This Too Is Love Read online




  This Too Is Love

  Anya Monroe

  Contents

  Copyright

  Dedication

  Week One

  Week Two

  Week Three

  Week Four

  Week Five

  Week Six

  Week Seven

  Week Eight

  Week Nine

  Week Ten

  Week Eleven

  Week Twelve

  Week Thirteen

  Week Fourteen

  Week Fifteen

  Week Sixteen

  Week Seventeen

  Week Eighteen

  Week Nineteen

  Week Twenty

  Week Twenty-One

  Week Twenty-Two

  Week Twenty-Three

  Week Twenty-Four

  Week Twenty-Five

  Week Twenty-Six

  Week Twenty-Seven

  Week Twenty-Eight

  Week Twenty-Nine

  Week Thirty

  Week Thirty-One

  Week Thirty-Two

  Week Thirty-Three

  Week Thirty-Four

  Week Thirty-Five

  Week Thirty-Six

  Week Thirty-Seven

  Week Thirty-Eight

  Week Thirty-Nine

  Week Forty

  Acknowledgments

  About the Author

  Copyright

  Copyright @2017 by Anya Monroe

  All rights reserved

  This edition published by arrangement with

  The Lovely Messy

  This is a work of fiction.
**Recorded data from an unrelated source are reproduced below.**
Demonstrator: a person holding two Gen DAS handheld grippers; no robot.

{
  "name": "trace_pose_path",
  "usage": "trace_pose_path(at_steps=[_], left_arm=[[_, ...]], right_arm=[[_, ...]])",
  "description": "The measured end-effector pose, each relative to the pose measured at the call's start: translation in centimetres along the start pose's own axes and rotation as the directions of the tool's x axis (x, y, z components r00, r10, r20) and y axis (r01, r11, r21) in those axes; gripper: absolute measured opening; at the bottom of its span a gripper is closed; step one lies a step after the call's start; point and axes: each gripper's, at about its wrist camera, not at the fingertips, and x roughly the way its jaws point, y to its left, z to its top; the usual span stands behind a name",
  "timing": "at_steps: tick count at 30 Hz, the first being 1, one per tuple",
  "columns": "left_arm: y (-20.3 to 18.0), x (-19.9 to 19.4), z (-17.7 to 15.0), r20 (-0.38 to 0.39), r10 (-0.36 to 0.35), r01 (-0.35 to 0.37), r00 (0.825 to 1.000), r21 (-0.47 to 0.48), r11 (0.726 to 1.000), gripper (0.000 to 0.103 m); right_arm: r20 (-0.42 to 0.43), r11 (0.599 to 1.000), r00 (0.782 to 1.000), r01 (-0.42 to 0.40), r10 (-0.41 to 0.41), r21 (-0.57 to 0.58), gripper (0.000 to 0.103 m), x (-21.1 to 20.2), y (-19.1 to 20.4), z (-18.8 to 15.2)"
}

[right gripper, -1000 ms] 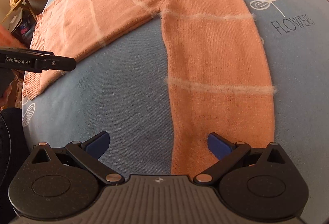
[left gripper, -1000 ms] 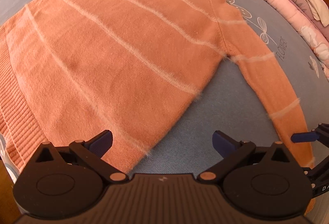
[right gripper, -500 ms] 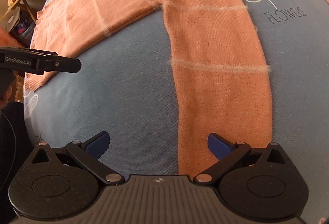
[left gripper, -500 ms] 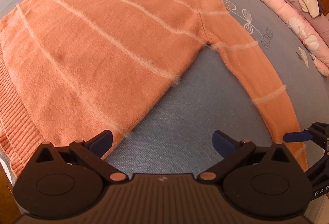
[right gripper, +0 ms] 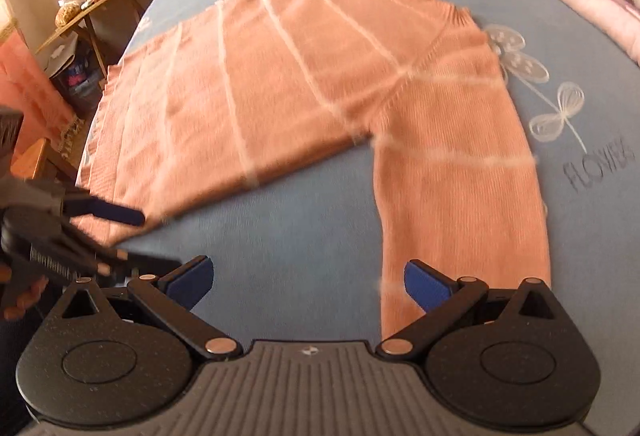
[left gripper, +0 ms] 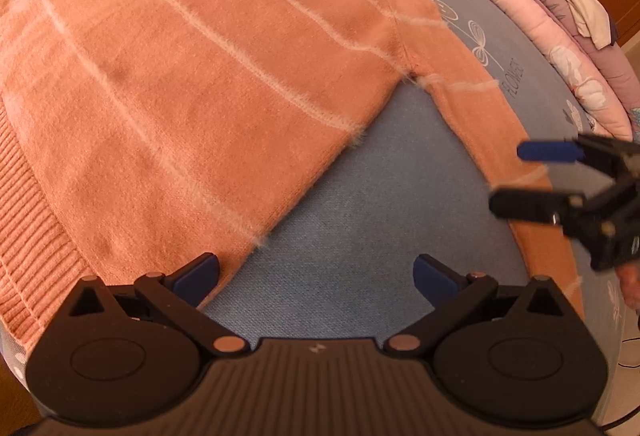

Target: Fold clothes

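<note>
Orange knit sweater [left gripper: 208, 76] is lying flat and unfolded on the blue bedsheet [left gripper: 352, 236]; every fold is waiting. Fuzzy pale stripes, ribbed hem, near sleeve [right gripper: 464, 204] lying straight. Left gripper [left gripper: 316, 276] and right gripper [right gripper: 306, 282] are both hovering spread wide, holding nothing.

The orange sweater [left gripper: 208, 76] with pale stripes lies flat, spread on the blue bed [left gripper: 360, 236], sleeves extended.
</note>
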Motion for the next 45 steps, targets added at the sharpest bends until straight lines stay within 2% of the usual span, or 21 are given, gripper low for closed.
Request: trace_pose_path(at_steps=[4,6,8,10,12,14,16,18,21,23,25,28,32,36,41,45], left_arm=[[0.6,0.0,-0.1,-0.009,0.007,-0.007,1.000,-0.022,1.000,0.102],[0.7,-0.1,-0.3,-0.011,0.002,-0.002,1.000,-0.020,1.000,0.102],[0.7,-0.1,-0.5,-0.008,0.001,-0.001,1.000,-0.005,1.000,0.102],[0.7,-0.1,-0.6,-0.008,0.002,-0.002,1.000,0.004,1.000,0.102],[0.7,-0.1,-0.7,-0.011,0.004,-0.003,1.000,0.006,1.000,0.102],[0.8,-0.1,-0.7,-0.010,0.002,-0.002,1.000,0.003,1.000,0.102],[0.9,-0.1,-0.7,-0.010,0.002,-0.002,1.000,0.002,1.000,0.102],[0.9,0.0,-0.6,-0.016,0.003,-0.003,1.000,0.002,1.000,0.102],[0.9,-0.1,-0.5,-0.019,0.006,-0.007,1.000,-0.012,1.000,0.102],[0.9,-0.4,-0.5,-0.004,0.009,-0.009,1.000,-0.041,0.999,0.102],[0.9,-0.8,-0.6,0.009,0.009,-0.008,1.000,-0.059,0.998,0.102],[1.0,-1.6,-0.5,0.029,0.016,-0.014,0.999,-0.052,0.999,0.102],[1.9,-2.1,0.2,0.035,0.037,-0.036,0.999,-0.036,0.999,0.102],[4.1,-2.9,1.3,0.059,0.030,-0.028,0.998,-0.035,0.999,0.102],[7.7,-3.6,3.0,0.088,0.004,-0.003,0.996,-0.004,1.000,0.102],[11.0,-4.0,5.2,0.113,0.001,0.000,0.994,-0.001,1.000,0.102]], right_arm=[[0.087,1.000,0.996,-0.019,0.018,0.003,0.103,2.4,0.0,4.9],[0.128,0.999,0.991,-0.049,0.047,0.010,0.103,3.8,0.1,6.8],[0.169,0.999,0.985,-0.046,0.044,0.007,0.103,5.7,0.1,8.2],[0.147,0.999,0.988,-0.039,0.037,0.011,0.103,8.3,0.0,9.2],[0.082,0.999,0.996,-0.025,0.023,0.022,0.103,10.6,-0.1,9.3],[0.055,0.999,0.998,0.012,-0.010,-0.035,0.103,11.7,0.4,8.7],[0.046,0.990,0.998,0.046,-0.040,-0.134,0.103,11.8,1.4,8.3],[0.031,0.986,0.999,0.032,-0.028,-0.162,0.103,10.9,1.7,8.1],[0.081,0.994,0.993,-0.078,0.084,-0.071,0.103,7.2,1.1,7.3],[0.108,0.998,0.993,-0.047,0.050,-0.034,0.103,5.4,0.8,6.2],[0.076,1.000,0.997,-0.017,0.016,0.016,0.103,4.9,0.1,4.9],[0.035,0.996,0.999,-0.009,0.006,0.085,0.103,4.1,-0.7,2.5],[0.024,0.997,0.999,0.025,-0.027,0.067,0.103,2.9,0.1,0.6],[0.006,0.998,0.998,0.057,-0.057,0.038,0.103,3.0,1.9,1.7],[-0.028,0.994,0.994,0.105,-0.104,0.020,0.103,4.8,5.0,5.4],[-0.083,0.985,0.982,0.161,-0.167,-0.068,0.103,6.1,9.1,8.0]])
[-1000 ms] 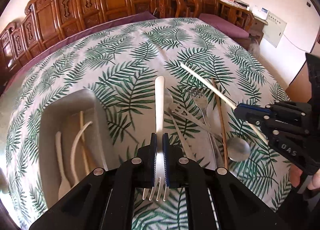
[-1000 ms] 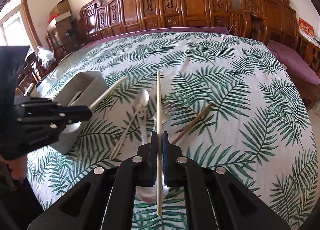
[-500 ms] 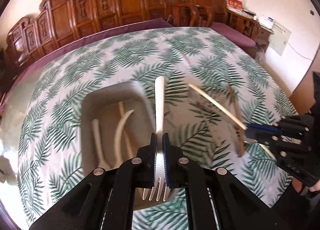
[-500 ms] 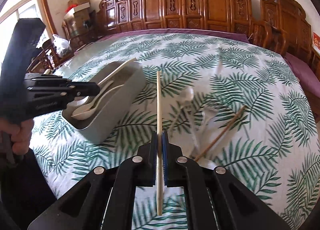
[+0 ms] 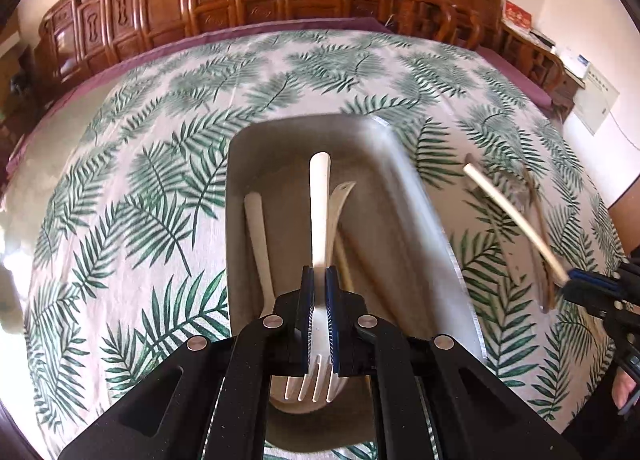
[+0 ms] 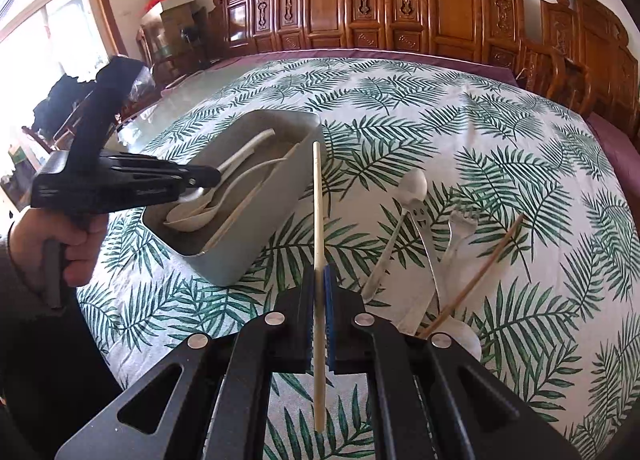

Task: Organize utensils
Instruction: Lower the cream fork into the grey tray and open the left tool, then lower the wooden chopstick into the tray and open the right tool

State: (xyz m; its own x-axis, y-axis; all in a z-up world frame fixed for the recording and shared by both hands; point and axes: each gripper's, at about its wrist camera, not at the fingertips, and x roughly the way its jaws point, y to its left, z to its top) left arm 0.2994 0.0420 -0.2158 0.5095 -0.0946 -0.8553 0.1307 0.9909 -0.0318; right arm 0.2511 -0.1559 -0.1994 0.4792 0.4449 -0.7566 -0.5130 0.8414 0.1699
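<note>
Leaf-printed cloth (image 6: 460,132) covers my whole table, green fronds on white; carved wooden chairs (image 6: 400,8) ring the far edge from 10 to 2 o'clock.

Grey bin (image 5: 420,228) is the biggest item on the cloth. From the left wrist it sits dead centre under my tool; from the right wrist it lies at 10 o'clock. Inside: a white spoon (image 5: 256,244) along the left wall, a second pale utensil (image 5: 338,204) leaning across the middle, and a thin wooden stick (image 5: 344,260) beside it.

Left gripper (image 5: 318,316): jaws clamped tight on a white plastic fork (image 5: 319,212), handle pointing to 12 o'clock over the bin, tines toward the camera. The utensils already in the bin lie directly beneath the fork.

Right gripper (image 6: 319,324): jaws pinched on a pale chopstick (image 6: 317,212), its tip reaching 12 o'clock just beside the bin's near right corner, above the cloth.

Loose pile at 2 o'clock of the right gripper: a metal spoon with a face cut-out (image 6: 414,196), a clear fork (image 6: 460,228), a brown chopstick (image 6: 480,272) laid diagonally across them, touching. A further spoon bowl sits partly hidden behind my right finger.

My left hand (image 6: 60,244) grips the handle at 9 o'clock in the right-wrist view.
</note>
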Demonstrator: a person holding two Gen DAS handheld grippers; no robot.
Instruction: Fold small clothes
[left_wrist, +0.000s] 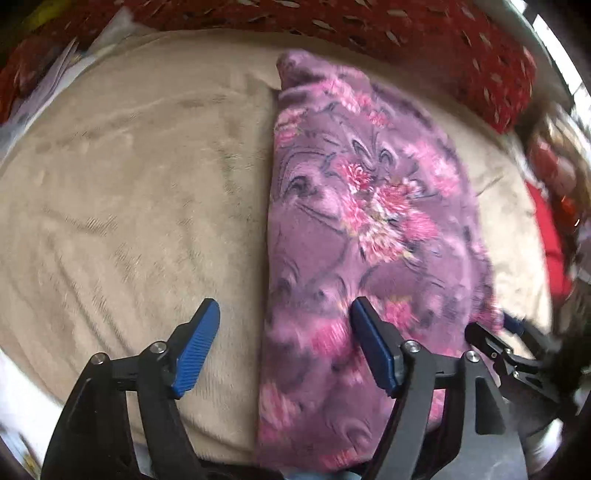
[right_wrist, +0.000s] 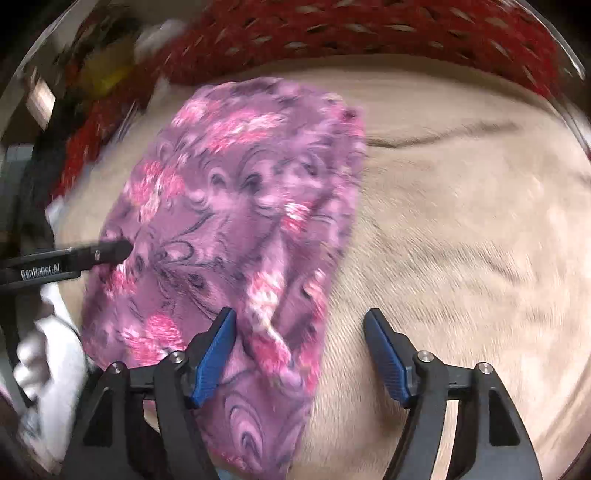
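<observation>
A purple fleece garment with pink flowers (left_wrist: 362, 206) lies folded in a long strip on the beige blanket (left_wrist: 129, 184). My left gripper (left_wrist: 284, 325) is open and empty, straddling the garment's left edge near its front end. My right gripper (right_wrist: 299, 332) is open and empty over the garment's (right_wrist: 229, 206) right edge, where a fold stands up. The right gripper also shows in the left wrist view (left_wrist: 509, 354) at the garment's right side. The left gripper's finger (right_wrist: 107, 251) shows in the right wrist view, over the garment's left side.
A red patterned cover (left_wrist: 424, 44) runs along the far edge of the beige blanket (right_wrist: 461, 221). White cloth (right_wrist: 51, 362) lies at the near left in the right wrist view. Clutter and red items (left_wrist: 554, 229) sit at the right edge in the left wrist view.
</observation>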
Names, characters, places, and incidents either are products of the author’s imagination or are used fictitiously. Any resemblance to actual events or locales or persons, either living or dead, is entirely coincidental.

  Dedication

  For my daughters,

  Isabela Nicole and Maisey Sue,

  may you always know how very lovely you are.

  * * *

  And for Eryn Carpenter,

  who believed in my writing before I did.

  Week One

  When I told Mom I was leaving, I expected more of a reaction. I’d been building up the courage for a year, but when I told her, I realized she saw my going as a relief. She wouldn’t be responsible for me anymore, wouldn’t need to account for me when she found someone who could supply her with a place to live.

  “I called Aunt Lena, she said I could come,” I explained.

  Mom leaned on the bathroom sink in the motel room, applying makeup to her thin lashes, coating them with year-old drugstore mascara. She swiped eyeliner across her lid with a shaky hand, not pausing on my words.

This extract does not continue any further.